Divisible Contracts
Terms:Divisible Contract: |
A divisible contract is a contract in which the parties’ performances are divided into matching pairs of duties to perform that the parties consider equal. Divisible contracts are similar in concept to installment contracts. For example:
Sunshine and Squeeze Me enter into a contract under which: Sunshine will ship Squeeze Me one thousand bushels of Navel oranges in the first month and Squeeze Me Will pay $5 per bushel; Sunshine will ship one thousand bushels of Valencia oranges in the second month and Squeeze Me will pay $6 per bushel; Sunshine will ship one thousand bushels of Blood oranges the third month and Squeeze Me will pay $7 per bushel; Sunshine will ship one thousand bushels of grapefruits in the fourth month and Squeeze Me will pay $8 per bushel. In the fifth month, Sunshine will send Navel oranges again and the cycle will continue for a period of two years. This is a divisible contract because we can apportion Sunshine’s and Squeeze Me’s performances into matching pairs which the parties treat as equal and matching.
The rule with divisible contracts is that a party that performs one or more parts of the contract is entitled to collect the contract price for those parts even if he breaches other parts of the contract.
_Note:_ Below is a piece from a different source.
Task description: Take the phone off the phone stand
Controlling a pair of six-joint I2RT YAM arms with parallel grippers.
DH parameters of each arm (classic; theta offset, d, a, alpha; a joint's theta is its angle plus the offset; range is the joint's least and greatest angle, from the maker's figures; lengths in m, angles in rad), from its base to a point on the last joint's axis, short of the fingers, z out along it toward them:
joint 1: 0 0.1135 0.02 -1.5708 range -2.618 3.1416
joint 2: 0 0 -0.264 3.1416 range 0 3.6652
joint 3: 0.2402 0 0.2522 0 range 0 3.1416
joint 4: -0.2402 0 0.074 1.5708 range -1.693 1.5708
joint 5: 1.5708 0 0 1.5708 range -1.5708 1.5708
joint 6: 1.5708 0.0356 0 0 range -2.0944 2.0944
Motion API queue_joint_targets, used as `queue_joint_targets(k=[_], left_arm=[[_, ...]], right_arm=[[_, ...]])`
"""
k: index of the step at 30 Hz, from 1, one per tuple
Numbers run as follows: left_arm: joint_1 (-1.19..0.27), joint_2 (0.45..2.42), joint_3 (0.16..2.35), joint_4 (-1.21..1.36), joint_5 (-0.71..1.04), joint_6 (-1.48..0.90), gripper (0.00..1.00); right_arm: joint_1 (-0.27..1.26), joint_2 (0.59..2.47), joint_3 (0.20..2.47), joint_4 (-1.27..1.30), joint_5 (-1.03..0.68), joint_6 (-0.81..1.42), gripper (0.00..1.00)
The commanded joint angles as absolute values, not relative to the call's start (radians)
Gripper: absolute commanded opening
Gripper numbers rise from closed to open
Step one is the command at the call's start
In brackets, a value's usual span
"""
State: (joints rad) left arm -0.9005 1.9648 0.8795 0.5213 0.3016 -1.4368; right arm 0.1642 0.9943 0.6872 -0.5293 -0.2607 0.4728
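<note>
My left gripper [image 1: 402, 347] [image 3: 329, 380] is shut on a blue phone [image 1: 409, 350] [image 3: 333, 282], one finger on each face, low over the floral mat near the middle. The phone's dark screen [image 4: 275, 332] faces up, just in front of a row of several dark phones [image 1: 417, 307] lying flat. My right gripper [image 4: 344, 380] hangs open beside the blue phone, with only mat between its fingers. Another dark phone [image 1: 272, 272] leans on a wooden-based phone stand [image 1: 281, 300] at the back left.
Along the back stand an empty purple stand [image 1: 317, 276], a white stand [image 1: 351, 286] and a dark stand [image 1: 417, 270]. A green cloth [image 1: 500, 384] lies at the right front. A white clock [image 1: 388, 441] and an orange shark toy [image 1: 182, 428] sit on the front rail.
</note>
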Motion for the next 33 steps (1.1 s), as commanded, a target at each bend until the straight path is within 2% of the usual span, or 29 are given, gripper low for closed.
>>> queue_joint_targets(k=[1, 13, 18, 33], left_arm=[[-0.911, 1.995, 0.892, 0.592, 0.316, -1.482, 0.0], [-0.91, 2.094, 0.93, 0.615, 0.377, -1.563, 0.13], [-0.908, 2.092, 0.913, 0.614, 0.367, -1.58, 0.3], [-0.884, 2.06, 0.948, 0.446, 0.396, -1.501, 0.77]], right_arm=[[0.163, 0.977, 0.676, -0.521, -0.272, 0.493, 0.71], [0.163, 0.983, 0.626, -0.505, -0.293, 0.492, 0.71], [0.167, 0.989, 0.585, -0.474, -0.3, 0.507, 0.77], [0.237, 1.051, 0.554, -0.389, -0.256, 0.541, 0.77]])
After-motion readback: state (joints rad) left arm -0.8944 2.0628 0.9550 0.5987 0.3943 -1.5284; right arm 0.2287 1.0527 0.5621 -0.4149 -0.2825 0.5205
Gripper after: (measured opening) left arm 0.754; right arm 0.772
To put this rule into the context of our last example, if Sunshine ships the Navel oranges in the first month and the Valencia oranges in the second month but ships lemons in the third month, it has breached the part of the contract that requires it to send Blood oranges in the third month. However, according to the rule, because it has performed on the first two months of the contract, it is entitled to collect the contract price for the Navel and Valencia oranges, even though it breached its duty to ship Blood oranges at the beginning of the third month.